My mg to ml ratio is to high and the injections are to painful..so i have decided to cut it with some grapeseed oil.

my question is, is all grapeseed oil the same?

Do i have to order it offline, or can i just walk into a grocery store or gnc and buy 100% Grapeseed Oil?

What is the difference if any?


----------



## Crank (Jan 5, 2011)

most super markets carry it. i get filtered grapeseed.

you can get it cheap online though

and either way u better sterilize it in the oven before pinning it!


----------



## stronger4ever (Jan 5, 2011)

You should do like some guys in here and use motor oil. Makes you huge.


----------



## ROID (Jan 5, 2011)

I've used grapeseed oil from the grocery store. I filter the final product with .2um filter. I don't bake anything. If you heat the oil or not, if you buy it unfiltered you need to filter it.

I'm not a chemist but I've made my own gear several times without a problem. Doesn't mean my way is the best way though.


----------



## Crank (Jan 5, 2011)

grapeseed isnt made sterile... so its best to make sure the oil is sterile homie....

and i buy filtered grapeseed so i dont need filters everytime


----------



## ROID (Jan 5, 2011)

Crank said:


> grapeseed isnt made sterile... so its best to make sure the oil is sterile homie....
> 
> and i buy filtered grapeseed so i dont need filters everytime



interesting point of view.

If its filtered then it is sterile.


----------



## stfuandliftbtch (Jan 5, 2011)

do they sell sterile grapeseed at the grocery store?


----------



## The Prototype (Jan 5, 2011)

You can get it at GNC or most pharmacies carry it so I'd imagine grocery store would have it too. I guess it depends in how big your grocery store's vitamin section is. Buying supplements on eBay is really cheap. I got Liv-52 for $3 a bottle.


----------



## stfuandliftbtch (Jan 5, 2011)

hmm for sure.. i was looking at grapeseed oil..but it was like 100% grapeseed oil lotion..i was like uhmm wtf


----------



## stfuandliftbtch (Jan 5, 2011)

btw, i dont have an extra vile on hand, is it ok to draw gear into syringe, and then draw grapeseed oil straight from the container? 

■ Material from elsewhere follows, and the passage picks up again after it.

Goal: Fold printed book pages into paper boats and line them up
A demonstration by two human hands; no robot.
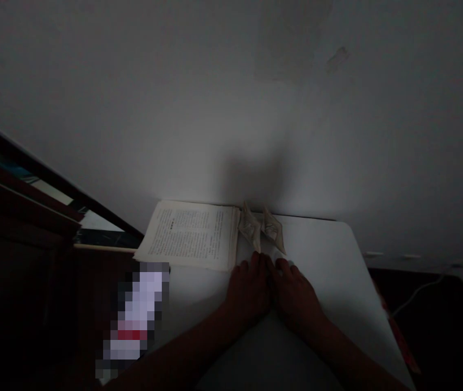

seems kinda sketch but u never no...


----------



## ROID (Jan 5, 2011)

stfuandliftbtch said:


> btw, i dont have an extra vile on hand, is it ok to draw gear into syringe, and then draw grapeseed oil straight from the container?
> 
> seems kinda sketch but u never no...



CT explained a way to cut gear. I believe it is just as simple as mixing them into the syringe together. Just make sure the grapeseed oil is filtered/sterile.

Finding a concentration that is tolerable should be the only hard part. Why inject more oil than is necessary.


----------



## CG (Jan 5, 2011)

Sent from my SPH-M900 using Tapatalk


----------



## stfuandliftbtch (Jan 5, 2011)

this may be a dumb question.. but can you use any kinda of oil..such as olive oil or Tea Tree oil


----------



## bmw (Jan 6, 2011)

no bro.  I wouldn't use an aromatic oil like olive and certainly not tea tree.  Aromatic oils will have a tendancy to get rancid.

Trader Joes here in cali carries the grapeseed oil.  If you have a persian market near you they should carry it by the gallons. 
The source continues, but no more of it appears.